SCR-270 Radar - Use of SCR-270 Radar at Pearl Harbor

Use of SCR-270 Radar At Pearl Harbor

Unit s/n 012 was at Opana Point, Hawaii on the morning of the seventh of December 1941 manned by two privates, Elliot and Joseph Lockard. That morning the set was supposed to be shut down, but the soldiers decided to get in additional training time in since the truck scheduled to take them to breakfast was late. At 7:02 they detected the Japanese aircraft approaching Oahu at a distance of 130 miles (210 km) and Lockard telephoned the information center at Fort Shafter and reported "Large number of planes coming in from the north, three points east". The operator taking his report passed on the information repeating that the operator emphasized he had never seen anything like it, and it was "an awful big flight."

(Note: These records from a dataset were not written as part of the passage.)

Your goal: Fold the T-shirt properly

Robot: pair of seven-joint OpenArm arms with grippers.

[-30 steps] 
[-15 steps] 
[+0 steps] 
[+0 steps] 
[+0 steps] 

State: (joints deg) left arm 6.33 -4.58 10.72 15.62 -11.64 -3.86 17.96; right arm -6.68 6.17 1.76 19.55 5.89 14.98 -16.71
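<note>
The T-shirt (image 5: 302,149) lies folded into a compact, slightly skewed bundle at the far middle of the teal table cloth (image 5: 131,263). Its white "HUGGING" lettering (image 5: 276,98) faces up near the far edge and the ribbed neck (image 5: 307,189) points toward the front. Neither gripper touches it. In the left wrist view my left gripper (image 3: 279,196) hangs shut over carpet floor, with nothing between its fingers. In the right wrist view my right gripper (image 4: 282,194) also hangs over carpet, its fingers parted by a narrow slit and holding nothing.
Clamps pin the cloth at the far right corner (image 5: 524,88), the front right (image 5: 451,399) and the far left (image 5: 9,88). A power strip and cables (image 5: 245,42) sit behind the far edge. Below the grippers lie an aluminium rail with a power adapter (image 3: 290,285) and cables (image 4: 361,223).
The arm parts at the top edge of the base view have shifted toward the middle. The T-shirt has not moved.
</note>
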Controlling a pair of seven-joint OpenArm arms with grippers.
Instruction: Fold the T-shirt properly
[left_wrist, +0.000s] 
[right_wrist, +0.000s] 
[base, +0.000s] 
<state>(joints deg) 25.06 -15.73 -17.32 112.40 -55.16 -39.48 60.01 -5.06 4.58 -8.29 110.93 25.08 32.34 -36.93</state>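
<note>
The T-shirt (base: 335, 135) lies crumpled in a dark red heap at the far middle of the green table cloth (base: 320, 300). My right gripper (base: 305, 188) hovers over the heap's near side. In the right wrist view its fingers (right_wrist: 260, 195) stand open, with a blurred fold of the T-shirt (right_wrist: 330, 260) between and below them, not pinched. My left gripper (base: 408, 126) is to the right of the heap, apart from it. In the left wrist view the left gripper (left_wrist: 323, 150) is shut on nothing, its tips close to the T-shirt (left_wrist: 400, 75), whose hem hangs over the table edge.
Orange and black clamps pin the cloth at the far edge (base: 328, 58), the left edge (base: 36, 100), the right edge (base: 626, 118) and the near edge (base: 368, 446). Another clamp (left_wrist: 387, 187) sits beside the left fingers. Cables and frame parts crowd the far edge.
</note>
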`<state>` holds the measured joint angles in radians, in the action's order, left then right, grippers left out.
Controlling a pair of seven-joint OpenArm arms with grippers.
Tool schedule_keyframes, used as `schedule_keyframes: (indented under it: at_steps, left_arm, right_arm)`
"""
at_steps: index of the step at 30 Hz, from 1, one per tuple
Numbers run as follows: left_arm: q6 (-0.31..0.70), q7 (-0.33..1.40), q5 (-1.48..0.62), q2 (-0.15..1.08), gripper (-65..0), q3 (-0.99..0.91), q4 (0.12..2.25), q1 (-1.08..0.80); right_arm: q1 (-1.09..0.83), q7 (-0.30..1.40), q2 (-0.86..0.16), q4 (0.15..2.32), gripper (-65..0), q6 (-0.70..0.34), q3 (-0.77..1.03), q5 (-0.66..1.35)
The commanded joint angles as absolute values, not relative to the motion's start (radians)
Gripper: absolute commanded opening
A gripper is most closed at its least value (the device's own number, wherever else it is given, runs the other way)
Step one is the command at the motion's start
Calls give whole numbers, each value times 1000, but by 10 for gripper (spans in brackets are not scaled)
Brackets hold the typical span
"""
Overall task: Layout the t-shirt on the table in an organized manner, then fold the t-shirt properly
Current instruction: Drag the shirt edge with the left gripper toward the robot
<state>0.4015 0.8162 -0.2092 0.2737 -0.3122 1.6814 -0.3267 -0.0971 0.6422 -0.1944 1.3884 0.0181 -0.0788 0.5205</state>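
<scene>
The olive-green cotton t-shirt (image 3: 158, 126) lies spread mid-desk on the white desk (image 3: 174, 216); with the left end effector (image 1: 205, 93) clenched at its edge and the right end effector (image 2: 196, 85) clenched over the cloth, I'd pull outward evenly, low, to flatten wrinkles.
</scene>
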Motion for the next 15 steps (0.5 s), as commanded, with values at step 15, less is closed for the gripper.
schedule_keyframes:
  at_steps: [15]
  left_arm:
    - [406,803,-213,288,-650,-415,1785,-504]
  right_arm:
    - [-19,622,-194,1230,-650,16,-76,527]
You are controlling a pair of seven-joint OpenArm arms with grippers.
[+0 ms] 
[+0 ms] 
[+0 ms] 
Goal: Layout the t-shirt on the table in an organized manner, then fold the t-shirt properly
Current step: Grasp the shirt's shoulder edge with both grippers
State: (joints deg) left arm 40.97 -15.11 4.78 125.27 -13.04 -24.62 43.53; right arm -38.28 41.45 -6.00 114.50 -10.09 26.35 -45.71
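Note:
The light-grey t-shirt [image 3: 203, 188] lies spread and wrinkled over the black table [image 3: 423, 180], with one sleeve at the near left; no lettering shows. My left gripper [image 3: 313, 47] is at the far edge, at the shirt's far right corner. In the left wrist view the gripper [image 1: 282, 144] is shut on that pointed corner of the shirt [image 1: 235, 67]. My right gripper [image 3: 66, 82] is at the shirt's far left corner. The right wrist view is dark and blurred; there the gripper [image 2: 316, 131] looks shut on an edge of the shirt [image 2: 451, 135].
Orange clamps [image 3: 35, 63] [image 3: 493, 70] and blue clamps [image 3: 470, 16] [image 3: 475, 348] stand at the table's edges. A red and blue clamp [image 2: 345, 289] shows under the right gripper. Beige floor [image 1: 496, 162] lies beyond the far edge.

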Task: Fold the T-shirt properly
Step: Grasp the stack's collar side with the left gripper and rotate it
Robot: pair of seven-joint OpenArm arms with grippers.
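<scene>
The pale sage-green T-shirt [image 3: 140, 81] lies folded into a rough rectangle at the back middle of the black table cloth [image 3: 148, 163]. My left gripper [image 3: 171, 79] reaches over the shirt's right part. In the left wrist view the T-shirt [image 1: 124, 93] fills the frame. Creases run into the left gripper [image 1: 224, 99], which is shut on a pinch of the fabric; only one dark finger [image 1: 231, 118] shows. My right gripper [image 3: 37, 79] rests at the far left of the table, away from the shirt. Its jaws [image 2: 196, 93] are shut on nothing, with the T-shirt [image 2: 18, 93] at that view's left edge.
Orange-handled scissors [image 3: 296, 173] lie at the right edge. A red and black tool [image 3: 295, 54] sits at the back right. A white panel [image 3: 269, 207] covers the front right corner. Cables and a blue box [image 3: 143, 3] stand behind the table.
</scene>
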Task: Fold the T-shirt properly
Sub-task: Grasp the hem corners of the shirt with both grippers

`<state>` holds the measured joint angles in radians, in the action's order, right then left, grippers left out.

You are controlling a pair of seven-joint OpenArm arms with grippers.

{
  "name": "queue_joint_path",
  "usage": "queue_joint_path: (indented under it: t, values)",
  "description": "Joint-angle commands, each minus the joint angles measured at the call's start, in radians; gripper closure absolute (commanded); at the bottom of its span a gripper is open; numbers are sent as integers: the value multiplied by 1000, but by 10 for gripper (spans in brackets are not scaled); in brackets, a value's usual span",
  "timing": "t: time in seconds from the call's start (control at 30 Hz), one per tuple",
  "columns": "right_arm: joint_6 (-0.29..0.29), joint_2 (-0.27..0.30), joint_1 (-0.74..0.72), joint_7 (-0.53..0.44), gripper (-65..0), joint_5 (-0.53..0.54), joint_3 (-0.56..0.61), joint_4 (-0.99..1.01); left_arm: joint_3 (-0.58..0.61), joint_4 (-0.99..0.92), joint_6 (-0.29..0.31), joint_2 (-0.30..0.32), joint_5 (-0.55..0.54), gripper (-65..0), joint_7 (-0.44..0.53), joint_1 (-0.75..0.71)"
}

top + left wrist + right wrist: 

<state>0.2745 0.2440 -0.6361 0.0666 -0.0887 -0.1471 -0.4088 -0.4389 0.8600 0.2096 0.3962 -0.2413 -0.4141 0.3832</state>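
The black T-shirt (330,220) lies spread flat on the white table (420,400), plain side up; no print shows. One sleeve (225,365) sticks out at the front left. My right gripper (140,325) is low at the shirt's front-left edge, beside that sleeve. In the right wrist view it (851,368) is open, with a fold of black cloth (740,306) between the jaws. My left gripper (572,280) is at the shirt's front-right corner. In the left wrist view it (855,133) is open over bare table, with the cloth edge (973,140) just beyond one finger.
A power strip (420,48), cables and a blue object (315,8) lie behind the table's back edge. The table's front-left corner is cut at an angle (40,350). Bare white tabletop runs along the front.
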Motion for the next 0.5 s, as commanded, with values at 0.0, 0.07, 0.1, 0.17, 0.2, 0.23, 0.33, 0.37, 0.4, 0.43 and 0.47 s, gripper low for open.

The report was passed on to an inexperienced and incompletely trained officer who had arrived only a week earlier. He thought they had detected a flight of B-17s arriving that morning from the US. There were only six B-17s in the group, so this did not account for the large size of the plot.The officer had little grasp of the technology, the radar operators were unaware of the B-17 flight (nor its size), and the B-17's had no IFF (Identification friend or foe) system, nor any alternative procedure for identifying distant friendlies as the British had developed during the Battle of Britain. The raid on Pearl Harbor started 55 minutes later, and signaled the United States' formal entry into World War II a day later.

The radar operators also failed to communicate the northerly bearing of the inbound flight. The US fleet instead was fruitlessly searching to the southwest of Hawaii, believing the attack to have been launched from that direction. In retrospect this may have been fortuitous, since they would have met the same fate as the ships in Pearl Harbor had they attempted to engage the vastly superior Japanese carrier fleet, with enormous casualties.

After the Japanese attack, the RAF agreed to send Watson-Watt to the United States to advise the military on air defense technology. In particular Watson-Watt directed attention to the general lack of understanding at all levels of command of the capabilities of radar- with it often being regarded as a freak gadget "producing snap observations on targets which may or may not be aircraft." General Gordon P. Saville, director of Air Defense at the Army Air Force headquarters referred to the Watson-Watt report as "a damning indictment of our whole warning service".